For a list of our faculty members' research interests, see our Areas of Expertise page.
Katherine Acheson's areas of interest are early modern literature and culture, visual cultural, and visual rhetoric. She has published on Milton, Shakespeare, and Renaissance drama by women, but her current work focuses on visual rhetoric in seventeenth-century English print culture. She teaches courses primarily in seventeenth-century literature, including Shakespeare, as well as literature survey courses for majors and Honours Literary Studies.
Danielle Deveau's research focuses on creative industries and cultural labour, cultural production studies, the politics of humour and laughter, and Canadian popular culture
festivals, public space, and creative cities. Her current research explores the role of culture and the creative economy in smart growth and talent attraction and retention in the Waterloo Region. She teaches courses in academic and business writing and digital media.
Jennifer Harris's areas of interest include Nineteenth-century American literature,
African American literature, and cultural studies. Her work concentrates on recuperating overlooked or understudied writers as a means of expanding the understanding of cultures of print. She teaches courses in American literature, cultural studies, and popular literature.
Ken Hirschkop's research areas are cultural and literary theory, politics and language, modern philosophy of language, critical media studies, and urban culture. His current work examines how various linguistic turns were taken (or almost taken) in the human sciences between 1890 and 1951 and how cities tell their own stories. He teaches courses in literary criticism, linguistics, and media studies.
Kate Lawson's areas of interest are Victorian literature and culture, especially fiction from the 1840s and 1850s. She has published on representations of middle-class domestic violence and on the figuration of strangers, belonging, migration and nationality in the novels of the Brontë sisters. She teaches courses in mid-nineteenth-century British fiction and is currently chair of the Department of English Language and Literature.
Kevin McGuirk's research areas include American literature and culture after the Second World War, especially poetry, and post-romantic poetics and 20th-century literatures and film. His current work focuses on the poet A. R. Ammons, non-literary poetics, art and persuasion, and sound and voice. He teaches courses in American literature, poetry, literary adaptation, and film.
John North's literary interests include Victorian studies, Shakespeare, literature and the Bible, and children’s literature. His primary research has been in nineteenth century British newspapers and periodicals bibliography, and he is the editor of two major directories of nineteenth-century periodicals. His also supervises projects involving the Oxford Inkings (J. R. R. Tolkien, C. S. Lewis, and others), and the poet Margaret Avison. He teaches courses in Victorian literature, Shakespeare, and the Bible and literature.

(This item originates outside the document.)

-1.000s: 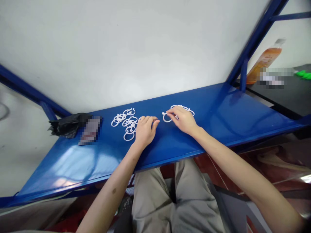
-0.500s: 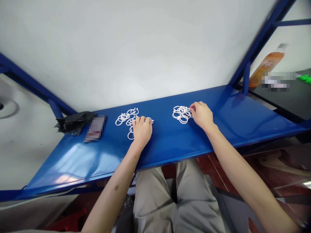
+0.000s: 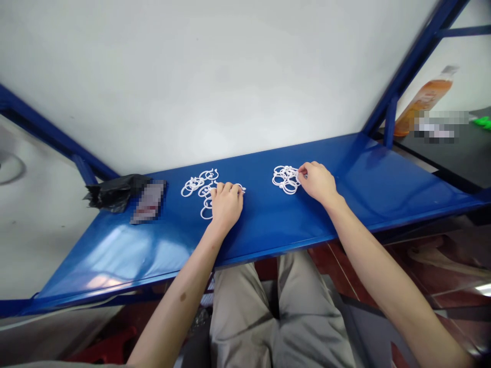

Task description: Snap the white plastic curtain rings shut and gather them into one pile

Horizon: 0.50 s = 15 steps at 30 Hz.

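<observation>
Two heaps of white plastic rings lie on a blue metal shelf (image 3: 268, 225). The left heap (image 3: 197, 186) is loose and spread out; my left hand (image 3: 225, 204) rests on its right edge with curled fingers pressing on a ring. The right heap (image 3: 286, 179) is tighter. My right hand (image 3: 318, 181) sits at its right side, thumb and forefinger pinched on a ring at the heap's edge.
A crumpled black bag (image 3: 115, 191) and a small blurred packet (image 3: 148, 202) lie at the shelf's left end. Blue frame posts (image 3: 406, 71) rise at the right. An orange bottle (image 3: 422, 99) stands on a dark table beyond. A white wall backs the shelf.
My right hand moved right, from left of the right heap to its right side, and that heap now lies bunched tighter. My left hand shifted up onto the left heap's edge.
</observation>
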Each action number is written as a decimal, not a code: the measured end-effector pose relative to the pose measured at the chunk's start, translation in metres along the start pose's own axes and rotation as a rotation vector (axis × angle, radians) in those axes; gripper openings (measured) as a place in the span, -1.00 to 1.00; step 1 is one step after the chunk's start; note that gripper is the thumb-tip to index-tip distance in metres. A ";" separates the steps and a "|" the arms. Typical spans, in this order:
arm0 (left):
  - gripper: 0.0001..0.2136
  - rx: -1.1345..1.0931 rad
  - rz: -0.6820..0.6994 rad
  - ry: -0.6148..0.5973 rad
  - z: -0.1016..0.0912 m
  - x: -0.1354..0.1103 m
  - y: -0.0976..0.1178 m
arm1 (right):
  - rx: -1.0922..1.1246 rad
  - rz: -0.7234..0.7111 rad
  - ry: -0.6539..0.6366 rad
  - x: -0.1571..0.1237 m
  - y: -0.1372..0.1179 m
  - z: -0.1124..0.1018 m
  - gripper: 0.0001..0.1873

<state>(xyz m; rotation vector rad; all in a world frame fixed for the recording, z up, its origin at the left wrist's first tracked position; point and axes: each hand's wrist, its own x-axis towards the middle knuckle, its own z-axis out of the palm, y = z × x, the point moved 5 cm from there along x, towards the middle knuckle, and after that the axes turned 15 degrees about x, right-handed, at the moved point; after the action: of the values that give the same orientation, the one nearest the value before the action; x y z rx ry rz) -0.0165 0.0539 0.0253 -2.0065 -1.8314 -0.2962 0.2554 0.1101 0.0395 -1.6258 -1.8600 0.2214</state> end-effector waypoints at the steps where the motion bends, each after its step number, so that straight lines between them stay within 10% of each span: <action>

Gordon Slethaug's areas of interest include globalization, semiotics and advertising, contemporary American film and literature, international teaching and learning, and cross-cultural learning. His current teaching at UWaterloo focuses on American culture, rhetoric, and issues of internationalization. He also teaches courese in information design and semiotics.
Linda Warley's research interests include Canadian literary studies in all genres (especially post-WWII to the present), auto/biography studies generally, and
First Nations and Métis literatures. Her recent work has involved researching and writing about her own family's life stories, which include experiences of being expelled from East Germany in 1945. She co-edited the book Canadian Graphic: Picturing Life Narratives, which examines the relationship between life writing and graphic narratives. She teaches courses in Canadian literature, First Nations literatures, and life writing.
Verhawn Young's research areas are African American Performance, African American Studies, African American literature, and rhetoric and composition. His current research examines the performance of black masculinity in the media by successful African American men. He is also a solo performer and actor. He is cross-appointed with Drama and Speech Communication, and teaches courses in performance studies.